**The task:** All lines from the start of the listing below through the line containing "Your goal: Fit" are to be written out again exactly, and no others.

**Source information:**

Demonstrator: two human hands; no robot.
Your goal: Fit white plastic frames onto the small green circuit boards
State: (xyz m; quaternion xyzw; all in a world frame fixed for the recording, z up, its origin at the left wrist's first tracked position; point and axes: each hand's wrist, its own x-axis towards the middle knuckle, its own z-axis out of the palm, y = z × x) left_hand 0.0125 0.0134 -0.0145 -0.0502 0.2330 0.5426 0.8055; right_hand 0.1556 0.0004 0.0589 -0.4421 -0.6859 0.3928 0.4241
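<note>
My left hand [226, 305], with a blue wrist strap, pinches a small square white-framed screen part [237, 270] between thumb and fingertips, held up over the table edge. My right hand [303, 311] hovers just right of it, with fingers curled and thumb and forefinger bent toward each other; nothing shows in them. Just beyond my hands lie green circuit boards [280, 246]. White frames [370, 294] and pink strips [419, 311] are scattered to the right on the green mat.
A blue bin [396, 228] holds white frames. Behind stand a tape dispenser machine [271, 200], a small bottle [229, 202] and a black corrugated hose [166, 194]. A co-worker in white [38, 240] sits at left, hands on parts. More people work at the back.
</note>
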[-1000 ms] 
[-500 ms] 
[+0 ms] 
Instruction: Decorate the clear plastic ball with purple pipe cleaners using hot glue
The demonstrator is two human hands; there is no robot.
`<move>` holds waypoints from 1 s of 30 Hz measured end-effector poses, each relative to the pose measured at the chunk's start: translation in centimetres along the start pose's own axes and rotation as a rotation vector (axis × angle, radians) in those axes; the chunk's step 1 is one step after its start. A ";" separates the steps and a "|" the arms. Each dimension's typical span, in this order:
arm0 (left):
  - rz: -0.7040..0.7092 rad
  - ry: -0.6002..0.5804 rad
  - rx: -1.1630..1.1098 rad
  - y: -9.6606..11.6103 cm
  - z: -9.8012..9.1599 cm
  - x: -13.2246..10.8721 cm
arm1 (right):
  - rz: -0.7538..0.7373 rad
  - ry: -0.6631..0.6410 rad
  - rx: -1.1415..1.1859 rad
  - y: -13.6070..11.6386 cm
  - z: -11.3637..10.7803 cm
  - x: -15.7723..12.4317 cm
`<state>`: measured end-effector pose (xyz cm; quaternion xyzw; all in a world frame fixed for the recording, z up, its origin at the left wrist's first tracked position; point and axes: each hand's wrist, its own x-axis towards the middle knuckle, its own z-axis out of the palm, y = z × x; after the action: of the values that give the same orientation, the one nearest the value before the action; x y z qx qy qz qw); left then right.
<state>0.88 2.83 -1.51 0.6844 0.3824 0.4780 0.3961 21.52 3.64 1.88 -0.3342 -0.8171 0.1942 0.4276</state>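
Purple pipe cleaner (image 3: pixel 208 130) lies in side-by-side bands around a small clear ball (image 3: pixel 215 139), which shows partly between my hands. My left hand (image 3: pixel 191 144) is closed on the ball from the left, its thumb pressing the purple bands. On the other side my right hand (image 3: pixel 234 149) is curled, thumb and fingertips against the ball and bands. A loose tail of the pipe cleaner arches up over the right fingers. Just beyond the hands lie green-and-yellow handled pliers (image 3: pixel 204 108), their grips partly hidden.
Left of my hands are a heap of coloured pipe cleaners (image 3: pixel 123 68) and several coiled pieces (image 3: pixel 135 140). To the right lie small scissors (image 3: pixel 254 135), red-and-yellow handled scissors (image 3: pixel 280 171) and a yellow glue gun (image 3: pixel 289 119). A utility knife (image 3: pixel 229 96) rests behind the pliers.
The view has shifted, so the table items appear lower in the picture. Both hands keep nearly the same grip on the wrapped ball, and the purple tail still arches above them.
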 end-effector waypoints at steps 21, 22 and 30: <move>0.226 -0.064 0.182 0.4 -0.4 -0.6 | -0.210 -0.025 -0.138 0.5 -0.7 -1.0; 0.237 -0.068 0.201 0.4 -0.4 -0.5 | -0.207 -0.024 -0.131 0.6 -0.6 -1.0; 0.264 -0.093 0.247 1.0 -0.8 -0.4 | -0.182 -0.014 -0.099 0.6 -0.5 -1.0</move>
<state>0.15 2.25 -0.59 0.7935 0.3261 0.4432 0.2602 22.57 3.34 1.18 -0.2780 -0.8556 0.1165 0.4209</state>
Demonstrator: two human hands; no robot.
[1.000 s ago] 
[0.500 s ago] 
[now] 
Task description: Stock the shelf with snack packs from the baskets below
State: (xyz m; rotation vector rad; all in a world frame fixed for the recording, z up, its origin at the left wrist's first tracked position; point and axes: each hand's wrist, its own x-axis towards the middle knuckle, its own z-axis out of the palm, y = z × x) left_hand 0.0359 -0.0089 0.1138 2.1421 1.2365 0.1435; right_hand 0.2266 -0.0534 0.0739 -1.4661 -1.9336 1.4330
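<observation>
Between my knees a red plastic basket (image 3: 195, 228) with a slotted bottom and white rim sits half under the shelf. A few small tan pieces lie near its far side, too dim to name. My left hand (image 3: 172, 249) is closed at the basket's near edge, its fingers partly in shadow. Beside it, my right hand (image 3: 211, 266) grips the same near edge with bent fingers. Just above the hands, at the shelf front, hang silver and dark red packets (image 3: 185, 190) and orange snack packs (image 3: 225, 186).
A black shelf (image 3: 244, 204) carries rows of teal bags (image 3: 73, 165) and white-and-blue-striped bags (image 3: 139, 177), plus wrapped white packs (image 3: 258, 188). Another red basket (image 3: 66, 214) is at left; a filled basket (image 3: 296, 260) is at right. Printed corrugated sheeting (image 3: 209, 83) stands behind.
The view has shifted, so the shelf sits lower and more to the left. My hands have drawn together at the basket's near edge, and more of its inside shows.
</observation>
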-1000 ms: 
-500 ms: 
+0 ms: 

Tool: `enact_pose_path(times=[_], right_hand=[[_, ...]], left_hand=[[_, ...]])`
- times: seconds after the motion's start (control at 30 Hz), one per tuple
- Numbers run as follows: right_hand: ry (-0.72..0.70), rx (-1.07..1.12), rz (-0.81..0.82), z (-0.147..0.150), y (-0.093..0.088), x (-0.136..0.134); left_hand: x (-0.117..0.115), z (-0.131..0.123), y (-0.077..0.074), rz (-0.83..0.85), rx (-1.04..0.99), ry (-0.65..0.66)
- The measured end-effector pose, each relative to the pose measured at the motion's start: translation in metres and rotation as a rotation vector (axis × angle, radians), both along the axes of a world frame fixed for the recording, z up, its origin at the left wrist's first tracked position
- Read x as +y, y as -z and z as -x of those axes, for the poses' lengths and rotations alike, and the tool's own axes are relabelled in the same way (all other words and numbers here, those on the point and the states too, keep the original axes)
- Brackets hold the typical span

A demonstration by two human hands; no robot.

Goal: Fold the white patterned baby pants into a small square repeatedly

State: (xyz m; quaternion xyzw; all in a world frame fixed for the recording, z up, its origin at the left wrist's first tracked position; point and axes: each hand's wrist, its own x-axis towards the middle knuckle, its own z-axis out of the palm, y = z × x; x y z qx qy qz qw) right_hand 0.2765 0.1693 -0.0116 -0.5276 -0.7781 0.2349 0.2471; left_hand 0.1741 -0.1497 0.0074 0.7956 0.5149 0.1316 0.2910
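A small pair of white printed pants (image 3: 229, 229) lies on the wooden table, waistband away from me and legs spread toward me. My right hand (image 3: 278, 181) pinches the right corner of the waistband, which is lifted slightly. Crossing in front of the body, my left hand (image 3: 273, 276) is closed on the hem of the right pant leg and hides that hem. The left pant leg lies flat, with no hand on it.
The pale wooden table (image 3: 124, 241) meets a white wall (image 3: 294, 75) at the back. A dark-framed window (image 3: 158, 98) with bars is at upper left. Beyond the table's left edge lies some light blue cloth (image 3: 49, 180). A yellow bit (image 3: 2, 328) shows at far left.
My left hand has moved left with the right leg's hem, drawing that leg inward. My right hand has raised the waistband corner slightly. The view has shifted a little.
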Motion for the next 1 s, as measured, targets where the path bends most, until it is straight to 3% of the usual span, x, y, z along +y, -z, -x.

**Answer below:**
Demonstrator: two human hands; no robot.
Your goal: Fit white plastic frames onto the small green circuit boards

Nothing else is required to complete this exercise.